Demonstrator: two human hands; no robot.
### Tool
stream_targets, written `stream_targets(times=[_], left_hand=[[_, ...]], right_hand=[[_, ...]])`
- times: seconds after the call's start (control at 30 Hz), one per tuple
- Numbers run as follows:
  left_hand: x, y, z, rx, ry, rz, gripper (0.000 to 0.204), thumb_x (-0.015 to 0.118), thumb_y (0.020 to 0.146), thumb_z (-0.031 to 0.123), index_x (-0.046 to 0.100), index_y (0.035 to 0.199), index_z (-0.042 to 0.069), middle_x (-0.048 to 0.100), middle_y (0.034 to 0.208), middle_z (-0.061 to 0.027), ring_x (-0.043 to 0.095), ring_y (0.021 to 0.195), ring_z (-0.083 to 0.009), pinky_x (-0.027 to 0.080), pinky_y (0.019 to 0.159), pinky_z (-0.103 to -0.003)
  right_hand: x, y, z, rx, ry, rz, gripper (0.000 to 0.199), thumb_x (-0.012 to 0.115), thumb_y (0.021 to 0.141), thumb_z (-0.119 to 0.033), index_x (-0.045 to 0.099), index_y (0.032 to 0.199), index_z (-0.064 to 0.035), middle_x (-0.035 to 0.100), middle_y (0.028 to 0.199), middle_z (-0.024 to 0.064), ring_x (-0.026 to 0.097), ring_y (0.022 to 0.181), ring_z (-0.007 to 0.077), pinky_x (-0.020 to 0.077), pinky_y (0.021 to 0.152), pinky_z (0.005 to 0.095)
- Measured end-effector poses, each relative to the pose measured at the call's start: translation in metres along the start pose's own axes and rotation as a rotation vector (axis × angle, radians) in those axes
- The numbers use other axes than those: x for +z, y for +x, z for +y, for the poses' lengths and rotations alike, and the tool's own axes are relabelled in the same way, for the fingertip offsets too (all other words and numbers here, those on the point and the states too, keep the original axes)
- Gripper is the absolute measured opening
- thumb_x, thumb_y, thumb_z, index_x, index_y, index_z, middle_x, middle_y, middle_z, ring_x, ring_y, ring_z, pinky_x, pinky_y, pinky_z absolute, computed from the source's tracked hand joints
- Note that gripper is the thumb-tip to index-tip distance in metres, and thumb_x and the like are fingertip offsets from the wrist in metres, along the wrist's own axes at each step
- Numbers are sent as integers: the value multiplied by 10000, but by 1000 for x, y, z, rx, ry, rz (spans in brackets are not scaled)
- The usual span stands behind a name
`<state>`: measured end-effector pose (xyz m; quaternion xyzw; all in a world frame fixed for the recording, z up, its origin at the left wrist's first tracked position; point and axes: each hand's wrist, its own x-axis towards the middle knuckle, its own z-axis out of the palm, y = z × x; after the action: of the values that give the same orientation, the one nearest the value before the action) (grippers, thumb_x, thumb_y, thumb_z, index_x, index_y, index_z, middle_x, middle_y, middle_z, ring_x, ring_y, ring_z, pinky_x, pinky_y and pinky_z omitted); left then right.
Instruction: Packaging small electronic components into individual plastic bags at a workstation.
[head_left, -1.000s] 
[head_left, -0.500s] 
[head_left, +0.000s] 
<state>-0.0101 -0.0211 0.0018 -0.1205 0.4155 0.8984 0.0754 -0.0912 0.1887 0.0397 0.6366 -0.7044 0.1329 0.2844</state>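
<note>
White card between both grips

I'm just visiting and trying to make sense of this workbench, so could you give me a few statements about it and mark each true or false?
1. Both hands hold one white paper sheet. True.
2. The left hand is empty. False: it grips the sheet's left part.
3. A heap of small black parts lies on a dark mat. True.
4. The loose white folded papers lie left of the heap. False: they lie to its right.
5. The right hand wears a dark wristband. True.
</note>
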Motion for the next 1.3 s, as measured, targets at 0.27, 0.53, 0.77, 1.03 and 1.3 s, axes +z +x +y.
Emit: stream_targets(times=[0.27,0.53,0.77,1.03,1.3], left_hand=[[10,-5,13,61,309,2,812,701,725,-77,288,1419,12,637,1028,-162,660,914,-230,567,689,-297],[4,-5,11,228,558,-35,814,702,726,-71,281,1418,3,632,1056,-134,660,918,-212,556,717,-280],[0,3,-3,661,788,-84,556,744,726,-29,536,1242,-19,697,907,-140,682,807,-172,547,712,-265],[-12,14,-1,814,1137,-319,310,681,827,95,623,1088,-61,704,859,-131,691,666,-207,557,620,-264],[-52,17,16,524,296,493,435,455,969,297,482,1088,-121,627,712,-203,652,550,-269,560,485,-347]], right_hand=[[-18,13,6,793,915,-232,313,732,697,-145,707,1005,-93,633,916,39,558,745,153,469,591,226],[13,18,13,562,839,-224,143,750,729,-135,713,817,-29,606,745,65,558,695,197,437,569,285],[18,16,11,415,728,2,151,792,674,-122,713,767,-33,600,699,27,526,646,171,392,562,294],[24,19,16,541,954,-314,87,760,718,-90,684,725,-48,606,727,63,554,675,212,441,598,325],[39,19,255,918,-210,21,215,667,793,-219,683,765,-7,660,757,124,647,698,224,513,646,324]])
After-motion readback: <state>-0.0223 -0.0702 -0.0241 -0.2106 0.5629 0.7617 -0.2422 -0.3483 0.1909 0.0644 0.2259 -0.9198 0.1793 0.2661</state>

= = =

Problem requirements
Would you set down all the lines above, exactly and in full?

Solution to this task
Demonstrator: two human hands; no robot.
### Tool
stream_targets, written `stream_targets(times=[_], left_hand=[[_, ...]], right_hand=[[_, ...]])`
- times: seconds after the call's start (control at 30 Hz), one per tuple
- Numbers run as follows:
  left_hand: x, y, z, rx, ry, rz, gripper (0.000 to 0.204), thumb_x (-0.015 to 0.118), thumb_y (0.020 to 0.146), thumb_z (-0.031 to 0.123), index_x (-0.046 to 0.100), index_y (0.035 to 0.199), index_z (-0.042 to 0.069), middle_x (-0.048 to 0.100), middle_y (0.034 to 0.208), middle_z (-0.061 to 0.027), ring_x (-0.043 to 0.095), ring_y (0.021 to 0.195), ring_z (-0.083 to 0.009), pinky_x (-0.027 to 0.080), pinky_y (0.019 to 0.159), pinky_z (-0.103 to -0.003)
  right_hand: x, y, z, rx, ry, rz, gripper (0.000 to 0.199), thumb_x (-0.012 to 0.115), thumb_y (0.021 to 0.141), thumb_z (-0.119 to 0.033), index_x (-0.045 to 0.099), index_y (0.032 to 0.199), index_z (-0.064 to 0.035), middle_x (-0.035 to 0.100), middle_y (0.028 to 0.199), middle_z (-0.024 to 0.064), ring_x (-0.026 to 0.097), ring_y (0.022 to 0.181), ring_z (-0.007 to 0.077), pinky_x (-0.020 to 0.077), pinky_y (0.021 to 0.152), pinky_z (0.005 to 0.095)
- Measured end-effector poses, each relative to the pose measured at the call's start: translation in metres along the start pose's own axes and rotation as a rotation vector (axis × angle, radians) in those axes
- The numbers use other axes than those: x for +z, y for +x, z for +y, for the poses' lengths and rotations alike, and the tool's own axes are relabelled in the same way, for the fingertip offsets too (all other words and numbers here, those on the point and the states too, keep the original axes)
- Gripper is the absolute measured opening
- thumb_x, thumb_y, thumb_z, index_x, index_y, index_z, middle_x, middle_y, middle_z, ring_x, ring_y, ring_z, pinky_x, pinky_y, pinky_z absolute, computed from the source's tracked hand joints
- Note that gripper is the thumb-tip to index-tip distance in metres, and thumb_x and the like are fingertip offsets from the wrist in metres, along the wrist's own axes at each step
- Numbers are sent as integers: the value multiplied by 10000, but by 1000 for x, y, z, rx, ry, rz (spans in brackets are not scaled)
- The usual span stands behind a name
`<state>`: measured end-effector pose (xyz m; quaternion xyzw; all in a world frame fixed for the recording, z up, its origin at the left wrist's first tracked position; point and axes: each hand's wrist, its own x-axis towards the middle knuckle, its own z-axis out of the palm, y = z × x; after the action: of the values that give the same orientation, the one nearest the value before the action) (grippers, thumb_x, thumb_y, thumb_z, index_x, index_y, index_z, middle_x, middle_y, middle_z, ring_x, ring_y, ring_z, pinky_x, pinky_y and pinky_z omitted); left then right.
Instruction: Packaging small electronic components into individual plastic bags at a workstation.
[head_left, -1.000s] 
[head_left, -0.500s] 
[head_left, +0.000s] 
<state>-0.0101 -0.0211 0.0018 -0.1205 0.4155 0.8984 0.0754 -0.0912 0.1887 0.0397 0.6366 -0.7044 0.1329 0.2844</state>
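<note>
White card between both grips

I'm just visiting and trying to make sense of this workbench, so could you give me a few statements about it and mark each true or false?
1. Both hands hold one white paper sheet. True.
2. The left hand is empty. False: it grips the sheet's left part.
3. A heap of small black parts lies on a dark mat. True.
4. The loose white folded papers lie left of the heap. False: they lie to its right.
5. The right hand wears a dark wristband. True.
</note>
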Motion for the next 1.3 s, as measured, targets at 0.27, 0.53, 0.77, 1.03 and 1.3 s, axes +z +x +y.
Emit: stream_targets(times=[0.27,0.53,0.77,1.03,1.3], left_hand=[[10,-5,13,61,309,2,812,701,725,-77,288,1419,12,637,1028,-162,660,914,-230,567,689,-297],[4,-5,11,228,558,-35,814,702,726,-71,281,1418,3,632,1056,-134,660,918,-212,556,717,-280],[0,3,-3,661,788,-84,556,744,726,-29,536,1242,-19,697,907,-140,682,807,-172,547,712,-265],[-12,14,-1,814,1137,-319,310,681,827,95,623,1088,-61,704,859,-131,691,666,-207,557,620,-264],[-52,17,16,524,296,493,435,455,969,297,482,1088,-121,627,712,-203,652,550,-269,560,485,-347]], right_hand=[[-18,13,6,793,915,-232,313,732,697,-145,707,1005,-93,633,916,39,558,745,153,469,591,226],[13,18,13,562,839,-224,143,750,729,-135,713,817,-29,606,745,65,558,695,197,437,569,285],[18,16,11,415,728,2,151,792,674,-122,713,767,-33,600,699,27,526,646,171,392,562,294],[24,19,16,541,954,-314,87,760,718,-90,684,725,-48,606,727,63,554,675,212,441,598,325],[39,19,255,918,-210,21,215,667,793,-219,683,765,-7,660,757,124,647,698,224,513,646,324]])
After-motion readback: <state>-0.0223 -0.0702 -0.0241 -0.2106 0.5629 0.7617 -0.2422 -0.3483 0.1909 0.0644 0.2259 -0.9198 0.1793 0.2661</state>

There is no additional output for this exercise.